Retired Prince George's County policeman John R. Cicala testified today that he had failed to go before a grand jury with allegations of misconduct against fellow officers on a so-called "death squad" in 1967 because he was "in fear of my life."
"What was the source of that fear?" asked attorney Barnet D. Skolnik in federal court here.
"Any source within the police department," answered Cicala.
Several Prince George's police officers attending the trial today stared stonily at Cicala.
Cicala's assertions came in his fifth day of testimony before a six-member civil jury hearing a $9 million lawsuit brought by survivors of two men shot and killed by police and by two others who had been arrested during a series of convenience store holdups in 1967.
The claimants contend that the men were improperly recruited by police informants to participate in the holdups that were staged by the "death squad."
Cicala testified earlier that squad members planned the robberies from "A to Z" and that their actions were "legally and morally wrong."
Alleged members of the squad include Lt. Col. Joseph D. Vasco Jr., now the second-highest ranking official in the department, Capt. James Fitzpatrick, commander of the major crimes division, and retired lieutenant Blair Montgomery. The lawsuit also contends that Prince George's State's Attorney Arthur A. Marshall Jr. and former assistant state's attorney Benjamin R. Wolman authorized the staged holdups.
Cicala, who said he was a junior member of the "death squad," was fired from the force in November 1967 when he refused to volunteer as a clerk at a store that he said the squad had targeted for a "robbery." He later was reinstated, and retired in 1977.
The "death squad" allegations first came to public light in 1979 in a series of articles in The Washington Post. Cicala was a key source for the series.
Today, Edward P. Camus, one of several attorneys defending police and county officials in the lawsuit, attempted to portray Cicala as motivated by bitterness and resentment in his testimony against fellow officers.
In frequently sharp exchanges with Camus, Cicala acknowledged that he was embittered by his dismissal in 1967 and the county's refusal to grant him work-related medical disability retirement in 1977.
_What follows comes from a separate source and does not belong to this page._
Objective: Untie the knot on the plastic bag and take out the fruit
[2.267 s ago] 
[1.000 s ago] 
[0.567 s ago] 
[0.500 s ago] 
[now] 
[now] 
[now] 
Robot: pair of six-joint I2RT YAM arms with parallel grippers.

But he added, "I didn't institute this lawsuit . . . or ask to come here to testify."
At another point, Camus asked Cicala why he did not go before a county grand jury with his allegations against the "death squad."
"Because of fear for myself and my family," said Cicala.
"Well, you talked to the state's attorney's office about the allegations ," said Camus. "You talked to the police . . . . You talked to the U.S. attorney."
Yes, agreed Cicala. "I had nothing to hide."
"So why were you 'in fear' ? " asked Camus.
Cicala stared at Camus momentarily across the courtroom and then said slowly, "You don't know what can possibly happen."
Asked later by Skolnik, one of several attorneys representing the claimants against the police, to clarify what he meant, Cicala said he had been "in fear of my life or that of my family . . . from any source within the police department."